読み・聴き・書きクケコ

本と音楽の雑記帳

宮沢和史「沖縄のことを聞かせてください」(双葉社 2022)

1991年に発表した「島唄」から30年、著者が通い続けた沖縄への思いを10人の人たちと交わした対話集。

あとがきまで含めて485ページというボリュームで、しかもさまざまな分野に富み、注釈もていねい、コロナ禍の中、短期間ながらも集中力あふれる編集だったことを感じます。

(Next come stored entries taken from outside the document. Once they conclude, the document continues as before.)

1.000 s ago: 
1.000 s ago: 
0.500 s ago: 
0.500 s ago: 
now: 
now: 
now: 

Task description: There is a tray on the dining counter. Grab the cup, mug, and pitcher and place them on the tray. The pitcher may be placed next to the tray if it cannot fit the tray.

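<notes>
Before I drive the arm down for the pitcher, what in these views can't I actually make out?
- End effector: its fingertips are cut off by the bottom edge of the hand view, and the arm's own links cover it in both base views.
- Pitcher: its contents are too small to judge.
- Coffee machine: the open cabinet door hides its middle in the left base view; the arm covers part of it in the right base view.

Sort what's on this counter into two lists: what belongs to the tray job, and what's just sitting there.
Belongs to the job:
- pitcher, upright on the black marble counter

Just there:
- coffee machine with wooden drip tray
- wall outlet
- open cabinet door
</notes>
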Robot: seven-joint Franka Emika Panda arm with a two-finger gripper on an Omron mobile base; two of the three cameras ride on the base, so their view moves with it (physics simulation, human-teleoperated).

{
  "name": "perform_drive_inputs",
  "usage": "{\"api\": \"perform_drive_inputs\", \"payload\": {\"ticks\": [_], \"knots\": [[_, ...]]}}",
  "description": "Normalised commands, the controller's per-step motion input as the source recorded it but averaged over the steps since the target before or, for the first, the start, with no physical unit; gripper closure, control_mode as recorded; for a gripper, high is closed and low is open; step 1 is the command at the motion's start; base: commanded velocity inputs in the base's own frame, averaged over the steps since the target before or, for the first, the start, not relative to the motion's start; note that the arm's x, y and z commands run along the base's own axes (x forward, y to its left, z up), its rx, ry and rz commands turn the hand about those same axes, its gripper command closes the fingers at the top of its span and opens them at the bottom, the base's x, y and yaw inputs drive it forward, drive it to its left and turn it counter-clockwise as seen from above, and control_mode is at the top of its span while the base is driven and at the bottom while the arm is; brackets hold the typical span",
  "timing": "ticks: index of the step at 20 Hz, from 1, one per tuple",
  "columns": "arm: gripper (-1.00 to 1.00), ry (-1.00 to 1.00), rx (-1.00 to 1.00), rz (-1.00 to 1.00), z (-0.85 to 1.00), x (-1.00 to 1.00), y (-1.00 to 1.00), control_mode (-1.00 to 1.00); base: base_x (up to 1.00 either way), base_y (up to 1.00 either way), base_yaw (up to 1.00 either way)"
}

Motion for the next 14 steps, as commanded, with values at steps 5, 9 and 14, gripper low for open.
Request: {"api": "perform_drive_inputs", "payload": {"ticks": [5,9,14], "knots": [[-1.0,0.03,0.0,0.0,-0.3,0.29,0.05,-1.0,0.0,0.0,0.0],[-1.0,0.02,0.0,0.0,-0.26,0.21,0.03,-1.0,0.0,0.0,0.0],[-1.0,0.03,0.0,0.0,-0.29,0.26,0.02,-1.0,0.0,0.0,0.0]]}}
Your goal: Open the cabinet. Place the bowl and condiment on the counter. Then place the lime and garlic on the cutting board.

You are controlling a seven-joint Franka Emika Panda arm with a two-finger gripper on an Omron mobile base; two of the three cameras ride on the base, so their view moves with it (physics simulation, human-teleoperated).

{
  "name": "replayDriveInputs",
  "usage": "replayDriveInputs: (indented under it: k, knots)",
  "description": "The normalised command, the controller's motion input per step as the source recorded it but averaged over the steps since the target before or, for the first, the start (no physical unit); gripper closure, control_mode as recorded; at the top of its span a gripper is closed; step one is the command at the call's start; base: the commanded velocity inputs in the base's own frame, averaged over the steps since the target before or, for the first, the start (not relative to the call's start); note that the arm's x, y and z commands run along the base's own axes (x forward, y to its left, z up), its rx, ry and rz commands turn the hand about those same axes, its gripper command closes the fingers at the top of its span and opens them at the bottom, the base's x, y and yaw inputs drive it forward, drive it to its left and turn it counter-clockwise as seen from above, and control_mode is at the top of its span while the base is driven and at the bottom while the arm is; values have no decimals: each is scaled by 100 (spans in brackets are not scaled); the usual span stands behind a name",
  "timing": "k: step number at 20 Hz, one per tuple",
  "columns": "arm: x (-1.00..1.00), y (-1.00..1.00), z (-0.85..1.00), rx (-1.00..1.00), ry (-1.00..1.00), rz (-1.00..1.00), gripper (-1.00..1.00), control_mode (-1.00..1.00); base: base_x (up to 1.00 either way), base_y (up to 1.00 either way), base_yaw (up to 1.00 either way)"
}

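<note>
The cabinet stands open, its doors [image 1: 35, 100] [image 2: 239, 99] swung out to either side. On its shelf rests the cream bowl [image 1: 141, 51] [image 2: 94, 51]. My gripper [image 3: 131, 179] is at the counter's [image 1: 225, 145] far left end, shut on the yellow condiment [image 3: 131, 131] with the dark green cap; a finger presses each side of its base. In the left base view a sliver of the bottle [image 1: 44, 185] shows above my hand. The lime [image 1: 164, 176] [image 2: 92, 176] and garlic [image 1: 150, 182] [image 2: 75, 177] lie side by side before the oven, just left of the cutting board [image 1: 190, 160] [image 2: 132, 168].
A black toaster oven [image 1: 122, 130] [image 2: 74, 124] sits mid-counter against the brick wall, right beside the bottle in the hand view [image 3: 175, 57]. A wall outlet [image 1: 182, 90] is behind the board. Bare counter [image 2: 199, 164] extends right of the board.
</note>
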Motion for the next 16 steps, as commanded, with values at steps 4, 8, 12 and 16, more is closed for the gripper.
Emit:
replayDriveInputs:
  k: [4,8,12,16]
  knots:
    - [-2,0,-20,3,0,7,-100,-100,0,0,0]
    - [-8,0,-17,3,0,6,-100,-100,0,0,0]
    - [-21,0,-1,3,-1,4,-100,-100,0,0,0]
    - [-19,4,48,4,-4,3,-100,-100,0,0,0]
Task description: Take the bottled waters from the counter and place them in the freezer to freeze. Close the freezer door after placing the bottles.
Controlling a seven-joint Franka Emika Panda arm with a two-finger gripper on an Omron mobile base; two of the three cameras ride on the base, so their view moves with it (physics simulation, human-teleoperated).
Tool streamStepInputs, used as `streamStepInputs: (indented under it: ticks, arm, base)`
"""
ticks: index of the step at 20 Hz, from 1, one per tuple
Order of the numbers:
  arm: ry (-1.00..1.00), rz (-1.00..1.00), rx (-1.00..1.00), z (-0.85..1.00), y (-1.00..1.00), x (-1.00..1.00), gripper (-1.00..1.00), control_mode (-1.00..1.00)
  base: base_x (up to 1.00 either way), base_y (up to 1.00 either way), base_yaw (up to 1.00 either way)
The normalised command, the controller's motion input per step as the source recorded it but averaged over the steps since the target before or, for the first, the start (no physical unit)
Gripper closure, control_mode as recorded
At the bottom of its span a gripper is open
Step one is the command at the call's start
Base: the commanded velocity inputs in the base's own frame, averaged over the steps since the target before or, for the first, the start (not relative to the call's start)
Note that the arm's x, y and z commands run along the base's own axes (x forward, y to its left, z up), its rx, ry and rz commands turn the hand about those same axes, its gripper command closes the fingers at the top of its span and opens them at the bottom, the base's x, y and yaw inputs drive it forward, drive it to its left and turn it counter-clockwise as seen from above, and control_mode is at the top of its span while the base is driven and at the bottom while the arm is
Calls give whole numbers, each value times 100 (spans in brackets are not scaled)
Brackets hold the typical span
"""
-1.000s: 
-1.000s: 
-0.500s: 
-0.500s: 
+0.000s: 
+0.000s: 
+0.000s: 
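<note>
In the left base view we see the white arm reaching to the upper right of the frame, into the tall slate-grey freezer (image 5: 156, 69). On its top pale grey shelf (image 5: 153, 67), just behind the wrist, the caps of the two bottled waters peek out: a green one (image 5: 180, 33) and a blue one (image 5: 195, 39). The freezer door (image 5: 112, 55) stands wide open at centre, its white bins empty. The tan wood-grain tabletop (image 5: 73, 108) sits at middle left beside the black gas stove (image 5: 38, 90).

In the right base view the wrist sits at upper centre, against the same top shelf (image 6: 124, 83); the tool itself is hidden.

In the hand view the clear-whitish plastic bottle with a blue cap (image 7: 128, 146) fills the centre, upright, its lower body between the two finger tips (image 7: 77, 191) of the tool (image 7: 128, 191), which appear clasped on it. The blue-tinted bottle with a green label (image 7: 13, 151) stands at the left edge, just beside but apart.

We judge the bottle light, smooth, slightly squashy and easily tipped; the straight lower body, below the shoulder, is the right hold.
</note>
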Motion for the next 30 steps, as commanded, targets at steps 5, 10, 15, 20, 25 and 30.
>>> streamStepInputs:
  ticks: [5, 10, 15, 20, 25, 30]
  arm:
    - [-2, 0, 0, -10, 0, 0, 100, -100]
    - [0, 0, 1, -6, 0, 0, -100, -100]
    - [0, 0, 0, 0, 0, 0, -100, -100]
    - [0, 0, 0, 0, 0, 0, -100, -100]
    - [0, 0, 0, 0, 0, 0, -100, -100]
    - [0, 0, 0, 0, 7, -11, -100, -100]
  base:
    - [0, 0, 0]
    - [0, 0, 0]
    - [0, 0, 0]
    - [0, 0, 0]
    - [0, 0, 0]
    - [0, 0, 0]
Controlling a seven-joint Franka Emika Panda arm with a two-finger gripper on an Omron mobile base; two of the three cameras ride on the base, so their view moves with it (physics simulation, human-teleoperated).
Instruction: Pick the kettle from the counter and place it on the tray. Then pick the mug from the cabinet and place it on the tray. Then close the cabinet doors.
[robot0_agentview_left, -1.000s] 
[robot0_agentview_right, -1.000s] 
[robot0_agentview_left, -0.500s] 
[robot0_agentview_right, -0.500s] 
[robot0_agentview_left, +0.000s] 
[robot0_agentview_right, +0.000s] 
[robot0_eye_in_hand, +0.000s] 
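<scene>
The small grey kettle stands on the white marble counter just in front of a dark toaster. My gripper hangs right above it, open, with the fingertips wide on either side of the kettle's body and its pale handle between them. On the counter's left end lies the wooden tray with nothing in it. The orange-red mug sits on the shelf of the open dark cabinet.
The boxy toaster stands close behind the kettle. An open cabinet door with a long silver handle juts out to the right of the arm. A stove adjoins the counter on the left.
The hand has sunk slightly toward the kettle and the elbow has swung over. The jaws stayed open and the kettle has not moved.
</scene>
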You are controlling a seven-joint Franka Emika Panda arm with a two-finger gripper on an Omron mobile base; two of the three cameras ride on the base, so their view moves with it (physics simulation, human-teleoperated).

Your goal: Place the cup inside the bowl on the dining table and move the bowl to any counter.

大工哲弘氏との対談で、ビギンの「島人ぬ宝」に触れ、宮沢和史さんは、「これを初めて聴いたとき、すごくいいなと思った…沖縄の若者たちの気持ちをつかんだ…でも、次の世代が沖縄を歌うとするなら、もうトゥバラーマもデンサー節も知っていなきゃいけない…。知らないことをいつまでも〈知らないから〉と言っていてはいけない…¥と語り、大工哲弘氏が呼応するように、「その通り!それはね、僕もずっと思っていた…。…知らないことに気づいたんなら勉強しなきゃ…勉強したことをまた発信していかなければいけない。…いつまえも〈知らない〉ままではそのメッセージが更新されていかない」と語り、「僕らは沖縄の歴史や文化というバックグラウンドがあるから、歌を歌っていられる。だったら、その沖縄のことをちゃんと知って、語っていかなければいけない」と自らに、またおとなたちに若い世代への伝承を伝えています。

全部を読むのは骨が折れるので、身近に感じる人との対談から始めるのがオススメ。著者のメッセージをこめた文も読み応えありの労作。

折に触れて読み返す、そんな読み方もあり。そのつど新しい気づきがあります。